Possible contrib.humanize addition

5 views
Skip to first unread message

harrym

unread,
Jan 5, 2010, 4:24:13 PM1/5/10
to Django developers
I'm working a templatetag that determines whether to use 'a' or 'an'
in front of English words. My particular use case for this is in a
tumblelog app I'm developing - many different types of entry may be
added (link, html, quote, etc), and I'm linking to the 'Add a[n]
<type> entry' pages by iterating over the different types. Would this
be considered a useful addition to contrib.humanize?

The two main reasons against it I see are that firstly, it only works
for English words, so would be of little use to developers using
foreign languages, and secondly, it perhaps wouldn't be as widely used
as the other filters in there.

Many thanks,

Harry

Russell Keith-Magee

unread,
Jan 5, 2010, 10:45:23 PM1/5/10
to django-d...@googlegroups.com

It sounds like a potentially interesting addition to contrib.humanize,
but you have hit both of the objections that I would raise.

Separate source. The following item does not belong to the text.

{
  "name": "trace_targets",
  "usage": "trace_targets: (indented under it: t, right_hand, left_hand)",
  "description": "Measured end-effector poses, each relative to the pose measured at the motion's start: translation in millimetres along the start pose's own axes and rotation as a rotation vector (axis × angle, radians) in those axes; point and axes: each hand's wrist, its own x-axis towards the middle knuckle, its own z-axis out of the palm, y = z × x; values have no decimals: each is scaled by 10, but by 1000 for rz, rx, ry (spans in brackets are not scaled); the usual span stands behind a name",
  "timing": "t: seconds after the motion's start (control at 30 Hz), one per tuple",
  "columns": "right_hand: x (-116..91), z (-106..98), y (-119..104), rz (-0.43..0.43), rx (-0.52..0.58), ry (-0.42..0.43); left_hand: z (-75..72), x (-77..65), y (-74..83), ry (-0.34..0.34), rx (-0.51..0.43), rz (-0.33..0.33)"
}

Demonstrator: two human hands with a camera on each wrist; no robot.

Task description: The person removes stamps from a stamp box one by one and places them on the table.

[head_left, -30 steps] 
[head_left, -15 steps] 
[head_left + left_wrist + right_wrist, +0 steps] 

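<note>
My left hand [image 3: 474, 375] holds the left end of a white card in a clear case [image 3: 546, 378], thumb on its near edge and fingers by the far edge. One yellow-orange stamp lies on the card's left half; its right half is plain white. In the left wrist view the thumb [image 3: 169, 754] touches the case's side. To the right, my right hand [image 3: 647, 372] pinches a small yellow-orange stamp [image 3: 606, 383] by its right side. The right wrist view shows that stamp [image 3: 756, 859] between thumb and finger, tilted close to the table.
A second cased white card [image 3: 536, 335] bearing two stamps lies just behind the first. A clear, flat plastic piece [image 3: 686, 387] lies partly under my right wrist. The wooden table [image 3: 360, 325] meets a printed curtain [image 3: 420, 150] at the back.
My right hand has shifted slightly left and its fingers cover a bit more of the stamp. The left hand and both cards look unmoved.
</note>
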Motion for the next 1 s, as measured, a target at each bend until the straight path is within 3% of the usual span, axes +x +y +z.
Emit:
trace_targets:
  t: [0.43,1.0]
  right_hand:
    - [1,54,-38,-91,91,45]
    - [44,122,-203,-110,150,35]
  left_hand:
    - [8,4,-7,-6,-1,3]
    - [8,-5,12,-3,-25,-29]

The foreign language limitation is particularly important - if we're
going to introduce a tag like this, then it should be able to be used
for languages other than English. If you present some research to
demonstrate how this tag could/would work for non-English languages,
it would be a lot more compelling.

Yours,
Russ Magee %-)

harrym

unread,
Jan 5, 2010, 10:54:49 PM1/5/10
to Django developers
Thanks for your reply - I'll have a look into how this would work with
other languages and get back to you if it looks like it would work
easily with other languages.

Regards,
Harry

On Jan 6, 3:45 am, Russell Keith-Magee <freakboy3...@gmail.com> wrote:

Luke Plant

unread,
Jan 6, 2010, 7:59:15 AM1/6/10
to django-d...@googlegroups.com
On Tuesday 05 January 2010 21:24:13 harrym wrote:
> I'm working a templatetag that determines whether to use 'a' or
> 'an' in front of English words. My particular use case for this is
> in a tumblelog app I'm developing - many different types of entry
> may be added (link, html, quote, etc), and I'm linking to the 'Add
> a[n] <type> entry' pages by iterating over the different types.
> Would this be considered a useful addition to contrib.humanize?

Hmm, can it handle the following?

an honest man
a history book
an historical book (debatable)

My gut instinct is that it's not possible to work this out
programmatically. When it comes to other languages, I imagine it's
going to be even harder (if it's possible to get harder than
'impossible'), because you have things like gender and case to worry
about, which certainly cannot be worked out by an algorithm.

To give some examples, in French, the choice is between 'un' and
'une', depending on whether the word is masculine or feminine. In
Greek, the choice is between ̔εις, ̔ενα, ̔ενος, ̔ενι, μια, μιαν,
μιας, μια, ̔εν, ̔εν, ̔ενος, ̔ενι, depending on whether the word is
masculine, feminine or neuter, and in nominative, accusative, genitive
or dative case. Although in many cases you would probably omit the
article altogether - the above words often mean "one" rather than "a".
(That's NT Koine Greek, it might be different/simpler/more complicated
in modern Greek).

I imagine there are plenty of languages where this gets even worse,
violating almost every assumption you don't even know you are making
(like whether the article comes before or after or in the middle, or
exists at all, etc. etc.)

To summarise: if I were you, I would give up now.

Luke

--
"Mediocrity: It takes a lot less time, and most people don't
realise until it's too late." (despair.com)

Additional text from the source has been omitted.